●Metodo dell'isolamento e della coltivazione per la profilazione della comunità microbica: Abilitare il sequenziamento del materiale genetico da organismi non coltivabili.
●Alta risoluzione: Rilevare specie a bassa abbondanza in campioni ambientali.
●Analisi bioinformatica completa:Focalizzato non solo sulla diversità tassonomica ma anche sulla diversità funzionale della comunità.
●Esperienza estesa:Con una storia di chiusura con successo multipli progetti di metagenomici in vari settori di ricerca e elaborazione di oltre 200.000 campioni, il nostro team porta una vasta esperienza in ogni progetto.
Piattaforma di sequenziamento | Strategia di sequenziamento | Dati consigliati | Controllo di qualità |
Illumina novaseq o dnbseq-t7 | PE150 | 6-20 GB | Q30≥85% |
Concentrazione (ng/µl) | Importo totale (NG) | Volume (µL) |
≥1 | ≥30 | ≥20 |
● Suolo/fanghi: 2-3G
● Contenuto intestinale-animale: 0,5-2g
● Contenuto intestinale-Isect: 0,1-0,25 g
● Superficie vegetale (sedimento arricchito): 0,5-1g
● Sedimenti arricchiti del brodo di fermentazione): 0,2-0,5 g
● Feci (animali grandi): 0,5-2g
● Feci (mouse): 3-5 grani
● Fluido di lavaggio alveolare polmonare: carta da filtro
● Giustro vaginale: 5-6 tamponi
● Spazio/Saliva Genitale/Saliva/Tissuta molle orale/tampone rettale/tampone rettale: 2-3 tamponi
● Microrganismo di superficie: 5-6 tamponi
● Acqua/aria/biofilm: carta da filtro
● Endofiti: 2-3G
● Placca dentale: 0,5-1g
Include la seguente analisi:
● Controllo della qualità dei dati di sequenziamento
● Assemblaggio del metagenoma e previsione genica
● Annotazione genetica
● Analisi della diversità alfa tassonomica
● Analisi funzionale della comunità: funzione biologica, resistenza metabolica e antibiotica
● Analisi sulla diversità sia funzionale che tassonomica:
Analisi della diversità beta
Analisi tra gruppi
Analisi di correlazione: tra fattori ambientali e composizione e diversità
Analisi funzionale: resistenza agli antibiotici della scheda
Analisi differenziale dei percorsi metabolici KEGG: mappa di calore di percorsi significativi
Alpha Diversity of Taxonomic Distribution: Ace Index
Diversità beta della distribuzione tassonomica: PCOA
Esplora i progressi facilitati dai servizi di sequenziamento del metagenoma di BMKGENE con Illumina attraverso una raccolta curata di pubblicazioni.
Hai, Q. et al. (2023) 'Analisi metagenomica e metabolomica dei cambiamenti nel contenuto intestinale della trota arcobaleno (Oncorhynchus mykiss) infettata da virus della necrosi ematopoietica infettiva a diverse temperature dell'acqua di coltura',Frontiers in microbiologia, 14, p. 1275649. Doi: 10.3389/fmicb.2023.1275649.
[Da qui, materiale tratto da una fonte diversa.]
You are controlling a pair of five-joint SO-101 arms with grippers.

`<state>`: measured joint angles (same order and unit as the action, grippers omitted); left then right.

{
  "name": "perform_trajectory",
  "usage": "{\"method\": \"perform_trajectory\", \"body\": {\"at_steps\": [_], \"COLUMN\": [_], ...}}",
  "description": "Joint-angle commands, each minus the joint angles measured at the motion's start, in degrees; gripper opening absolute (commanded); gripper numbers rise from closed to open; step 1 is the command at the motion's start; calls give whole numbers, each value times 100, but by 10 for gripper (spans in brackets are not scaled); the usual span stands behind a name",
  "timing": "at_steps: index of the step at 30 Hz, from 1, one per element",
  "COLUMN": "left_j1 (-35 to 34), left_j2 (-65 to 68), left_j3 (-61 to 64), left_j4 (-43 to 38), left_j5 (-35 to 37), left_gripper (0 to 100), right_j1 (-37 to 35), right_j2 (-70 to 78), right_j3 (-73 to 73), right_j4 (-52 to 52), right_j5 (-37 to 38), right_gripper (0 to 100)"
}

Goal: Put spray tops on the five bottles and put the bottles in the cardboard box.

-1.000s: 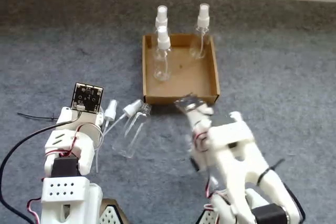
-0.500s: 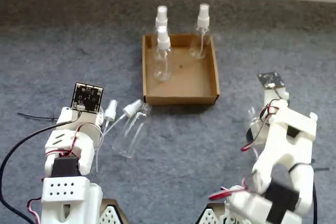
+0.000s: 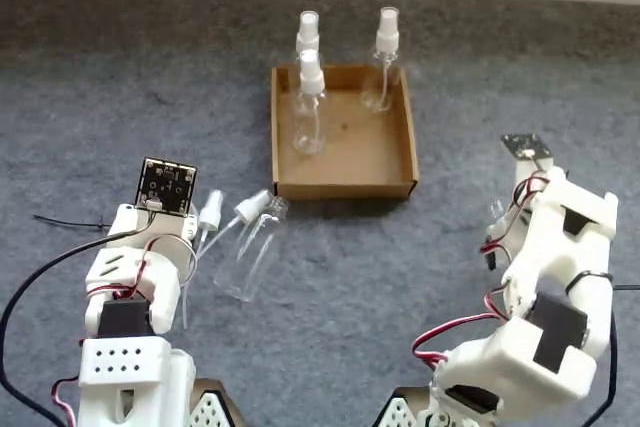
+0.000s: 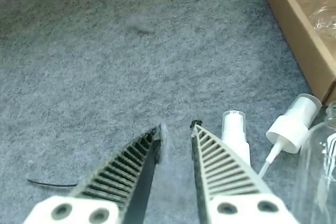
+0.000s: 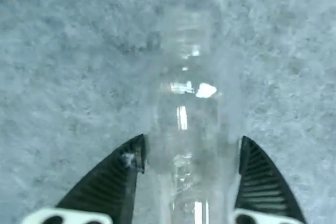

Mao, C. et al. (2023) "Comunità microbiche, geni di resistenza e rischi resisti nei laghi urbani di diversi stati trofici: legami interni e influenze esterne",Progressi del diario dei materiali pericolosi, 9, p. 100233. Doi: 10.1016/j.hazadv.2023.100233.
Su, M. et al. (2022) "L'analisi metagenomica ha rivelato differenze nella composizione e nella funzione tra microrganismi associati al liquido e associato solido di rumine di pecore",Frontiers in microbiologia, 13, p. 851567. Doi: 10.3389/fmicb.2022.851567.
Yin, J. et al. (2023) "Il microbiota obeso derivato dal maiale di Ningxiang ha regalato il metabolismo della carnitina per promuovere la deposizione di acidi grassi muscolari nei maiali snelli",L'innovazione, 4 (5), p. 100486. Doi: 10.1016/j.xinn.2023.100486.
Zhao, X. et al. (2023) "Intuizioni metagenomiche sui potenziali rischi di detriti di plastica e non plastici non degradabili rappresentativi nella parte superiore e inferiore dell'estuario di Haihe, in Cina",Scienza dell'ambiente totale, 887, p. 164026. Doi: 10.1016/j.scototenv.2023.164026.